§ What the task asks
I'd like every line from the material below that has "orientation" in it.

§ Records supplied

/---

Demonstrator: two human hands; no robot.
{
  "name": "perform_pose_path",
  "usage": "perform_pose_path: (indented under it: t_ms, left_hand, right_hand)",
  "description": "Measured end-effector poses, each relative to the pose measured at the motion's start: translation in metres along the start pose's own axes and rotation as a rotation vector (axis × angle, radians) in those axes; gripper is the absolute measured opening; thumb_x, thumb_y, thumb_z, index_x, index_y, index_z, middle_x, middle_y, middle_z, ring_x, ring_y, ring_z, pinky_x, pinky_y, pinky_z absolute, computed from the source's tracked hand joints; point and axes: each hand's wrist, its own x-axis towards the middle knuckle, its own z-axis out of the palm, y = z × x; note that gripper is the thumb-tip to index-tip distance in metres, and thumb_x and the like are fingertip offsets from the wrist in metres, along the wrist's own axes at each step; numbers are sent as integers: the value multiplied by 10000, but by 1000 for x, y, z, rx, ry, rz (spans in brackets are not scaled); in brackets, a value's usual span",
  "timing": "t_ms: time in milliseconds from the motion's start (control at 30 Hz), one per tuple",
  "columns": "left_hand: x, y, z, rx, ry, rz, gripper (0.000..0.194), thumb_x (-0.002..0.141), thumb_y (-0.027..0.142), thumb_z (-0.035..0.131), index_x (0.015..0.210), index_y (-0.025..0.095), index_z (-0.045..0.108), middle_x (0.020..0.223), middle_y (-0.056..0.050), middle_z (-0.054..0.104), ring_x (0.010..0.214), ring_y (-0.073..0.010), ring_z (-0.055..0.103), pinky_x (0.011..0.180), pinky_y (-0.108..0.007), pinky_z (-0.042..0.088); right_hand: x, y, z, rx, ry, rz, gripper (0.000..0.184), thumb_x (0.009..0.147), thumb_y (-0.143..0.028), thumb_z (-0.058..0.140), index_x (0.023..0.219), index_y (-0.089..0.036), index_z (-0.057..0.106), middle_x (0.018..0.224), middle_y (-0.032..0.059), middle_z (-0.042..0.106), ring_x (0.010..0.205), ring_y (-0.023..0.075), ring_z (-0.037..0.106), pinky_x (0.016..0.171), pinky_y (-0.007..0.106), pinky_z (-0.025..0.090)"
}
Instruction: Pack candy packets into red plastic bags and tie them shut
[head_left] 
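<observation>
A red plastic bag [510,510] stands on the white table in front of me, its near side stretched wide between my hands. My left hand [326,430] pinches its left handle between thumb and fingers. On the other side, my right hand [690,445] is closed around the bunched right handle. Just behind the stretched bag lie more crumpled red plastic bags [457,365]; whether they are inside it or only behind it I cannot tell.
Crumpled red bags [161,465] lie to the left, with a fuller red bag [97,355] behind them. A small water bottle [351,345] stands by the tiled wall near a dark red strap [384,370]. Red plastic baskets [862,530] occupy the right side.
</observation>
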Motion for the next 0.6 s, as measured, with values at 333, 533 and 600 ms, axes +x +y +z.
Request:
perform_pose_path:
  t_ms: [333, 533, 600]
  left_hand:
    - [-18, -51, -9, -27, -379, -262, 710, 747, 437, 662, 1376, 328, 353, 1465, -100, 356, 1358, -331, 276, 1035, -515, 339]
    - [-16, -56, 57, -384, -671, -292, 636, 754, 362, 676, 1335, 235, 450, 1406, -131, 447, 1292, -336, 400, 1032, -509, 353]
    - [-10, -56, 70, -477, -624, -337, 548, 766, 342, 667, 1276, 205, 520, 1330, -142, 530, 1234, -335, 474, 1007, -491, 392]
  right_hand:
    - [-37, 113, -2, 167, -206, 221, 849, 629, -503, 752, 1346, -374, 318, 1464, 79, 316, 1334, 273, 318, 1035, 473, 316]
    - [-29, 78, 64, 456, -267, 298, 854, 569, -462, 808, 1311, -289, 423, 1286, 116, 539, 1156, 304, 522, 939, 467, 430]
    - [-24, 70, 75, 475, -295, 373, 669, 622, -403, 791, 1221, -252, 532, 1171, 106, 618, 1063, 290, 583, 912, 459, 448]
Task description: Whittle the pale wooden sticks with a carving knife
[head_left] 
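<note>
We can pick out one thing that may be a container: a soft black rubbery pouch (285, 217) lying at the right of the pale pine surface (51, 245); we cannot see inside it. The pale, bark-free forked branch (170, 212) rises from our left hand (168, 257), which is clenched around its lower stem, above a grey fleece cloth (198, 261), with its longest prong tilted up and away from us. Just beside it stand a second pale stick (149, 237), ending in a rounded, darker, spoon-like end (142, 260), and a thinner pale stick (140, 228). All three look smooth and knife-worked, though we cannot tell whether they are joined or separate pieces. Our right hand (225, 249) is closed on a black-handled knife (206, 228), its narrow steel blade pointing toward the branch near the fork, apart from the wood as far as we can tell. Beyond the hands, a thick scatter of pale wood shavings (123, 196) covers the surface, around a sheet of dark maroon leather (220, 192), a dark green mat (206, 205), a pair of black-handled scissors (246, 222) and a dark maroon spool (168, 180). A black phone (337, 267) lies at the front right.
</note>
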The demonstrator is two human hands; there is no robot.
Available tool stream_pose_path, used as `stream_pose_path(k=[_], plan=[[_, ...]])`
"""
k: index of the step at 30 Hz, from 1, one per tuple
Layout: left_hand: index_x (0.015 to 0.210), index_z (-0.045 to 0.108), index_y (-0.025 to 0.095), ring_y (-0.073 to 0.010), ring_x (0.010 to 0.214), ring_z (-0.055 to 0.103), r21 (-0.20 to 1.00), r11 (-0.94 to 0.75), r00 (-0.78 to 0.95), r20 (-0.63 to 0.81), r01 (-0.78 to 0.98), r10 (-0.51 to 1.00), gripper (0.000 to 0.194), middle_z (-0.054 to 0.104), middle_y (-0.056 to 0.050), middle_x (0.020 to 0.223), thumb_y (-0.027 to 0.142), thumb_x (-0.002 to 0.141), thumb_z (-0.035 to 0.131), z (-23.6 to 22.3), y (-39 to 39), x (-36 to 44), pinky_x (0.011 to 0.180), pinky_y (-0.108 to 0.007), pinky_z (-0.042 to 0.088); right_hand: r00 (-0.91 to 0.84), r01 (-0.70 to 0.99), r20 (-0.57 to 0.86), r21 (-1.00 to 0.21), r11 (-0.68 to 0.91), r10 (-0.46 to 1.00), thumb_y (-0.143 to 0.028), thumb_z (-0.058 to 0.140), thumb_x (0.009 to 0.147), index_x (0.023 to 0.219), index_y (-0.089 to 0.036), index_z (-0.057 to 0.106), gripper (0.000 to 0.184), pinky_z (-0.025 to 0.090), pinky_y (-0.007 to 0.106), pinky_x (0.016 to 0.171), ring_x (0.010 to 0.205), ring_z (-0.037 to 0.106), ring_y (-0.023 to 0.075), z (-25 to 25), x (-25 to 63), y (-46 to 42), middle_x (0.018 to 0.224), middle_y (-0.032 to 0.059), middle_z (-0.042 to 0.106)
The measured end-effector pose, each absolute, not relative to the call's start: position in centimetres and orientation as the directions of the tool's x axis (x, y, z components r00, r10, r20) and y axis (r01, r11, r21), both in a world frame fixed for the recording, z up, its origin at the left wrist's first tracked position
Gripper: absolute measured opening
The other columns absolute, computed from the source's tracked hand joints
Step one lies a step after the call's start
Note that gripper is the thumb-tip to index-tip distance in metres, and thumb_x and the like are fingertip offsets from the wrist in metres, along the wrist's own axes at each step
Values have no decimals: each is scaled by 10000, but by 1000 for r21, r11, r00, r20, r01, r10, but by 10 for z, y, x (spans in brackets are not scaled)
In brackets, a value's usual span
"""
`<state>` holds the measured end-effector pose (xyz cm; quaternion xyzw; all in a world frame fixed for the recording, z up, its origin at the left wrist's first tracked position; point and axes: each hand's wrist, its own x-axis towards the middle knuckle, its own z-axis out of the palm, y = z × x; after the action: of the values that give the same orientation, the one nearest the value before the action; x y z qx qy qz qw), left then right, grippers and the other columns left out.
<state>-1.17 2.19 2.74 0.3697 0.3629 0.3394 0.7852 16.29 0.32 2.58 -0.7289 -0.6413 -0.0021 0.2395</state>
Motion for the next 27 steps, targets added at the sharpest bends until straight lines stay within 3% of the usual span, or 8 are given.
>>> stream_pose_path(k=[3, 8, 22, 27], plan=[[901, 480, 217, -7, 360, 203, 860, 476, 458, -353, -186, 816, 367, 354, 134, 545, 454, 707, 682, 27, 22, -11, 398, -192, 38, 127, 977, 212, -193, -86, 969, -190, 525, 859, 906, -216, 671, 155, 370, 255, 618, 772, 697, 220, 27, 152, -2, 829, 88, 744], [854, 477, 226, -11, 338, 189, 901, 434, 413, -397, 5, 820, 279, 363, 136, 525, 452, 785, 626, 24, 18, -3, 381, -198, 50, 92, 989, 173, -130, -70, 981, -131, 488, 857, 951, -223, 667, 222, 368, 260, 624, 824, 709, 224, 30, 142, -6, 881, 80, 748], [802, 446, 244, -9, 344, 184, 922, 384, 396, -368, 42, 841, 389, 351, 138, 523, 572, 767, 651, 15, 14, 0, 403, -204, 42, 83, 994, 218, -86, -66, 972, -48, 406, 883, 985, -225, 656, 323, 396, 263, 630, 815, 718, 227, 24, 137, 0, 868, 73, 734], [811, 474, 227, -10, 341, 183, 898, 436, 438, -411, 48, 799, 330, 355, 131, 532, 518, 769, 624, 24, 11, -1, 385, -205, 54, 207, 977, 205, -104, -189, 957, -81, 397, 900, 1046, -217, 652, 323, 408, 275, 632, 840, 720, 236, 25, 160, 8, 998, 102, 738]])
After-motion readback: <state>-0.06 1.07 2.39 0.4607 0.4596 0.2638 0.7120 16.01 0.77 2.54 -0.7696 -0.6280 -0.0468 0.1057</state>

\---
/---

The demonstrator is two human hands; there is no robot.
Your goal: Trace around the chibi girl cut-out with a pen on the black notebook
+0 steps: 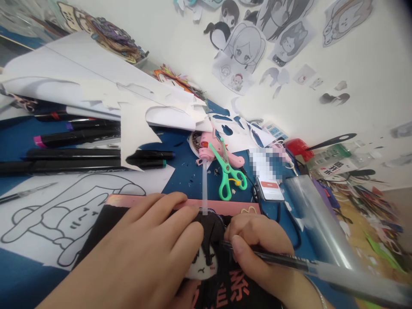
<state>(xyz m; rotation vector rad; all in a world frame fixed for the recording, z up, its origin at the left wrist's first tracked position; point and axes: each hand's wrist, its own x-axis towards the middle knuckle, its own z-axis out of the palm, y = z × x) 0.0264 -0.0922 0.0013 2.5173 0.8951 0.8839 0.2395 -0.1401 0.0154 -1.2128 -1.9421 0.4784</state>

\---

§ Answer to the problem
The measured end-effector pose, each absolute, not relative to the call's start: position in centimetres and orientation as the directions of the tool's x axis (x, y, z components r00, r10, r20) and y axis (r01, r11, r21), both in a world frame fixed for the recording, z up, its origin at the left wrist's first tracked position
`<state>` holds the measured end-effector pose (xyz cm; quaternion xyzw; all in a world frame fixed for the recording, z up, its origin at the left wrist's first tracked position; point and axes: each hand's wrist, its own x-axis towards the middle knuckle, its own z-axis out of the palm, y = z × x; after the action: of the values that give the same orientation, the one nearest the value before the action; x y z qx qy qz qw), left then right, grippers and the other columns left out.

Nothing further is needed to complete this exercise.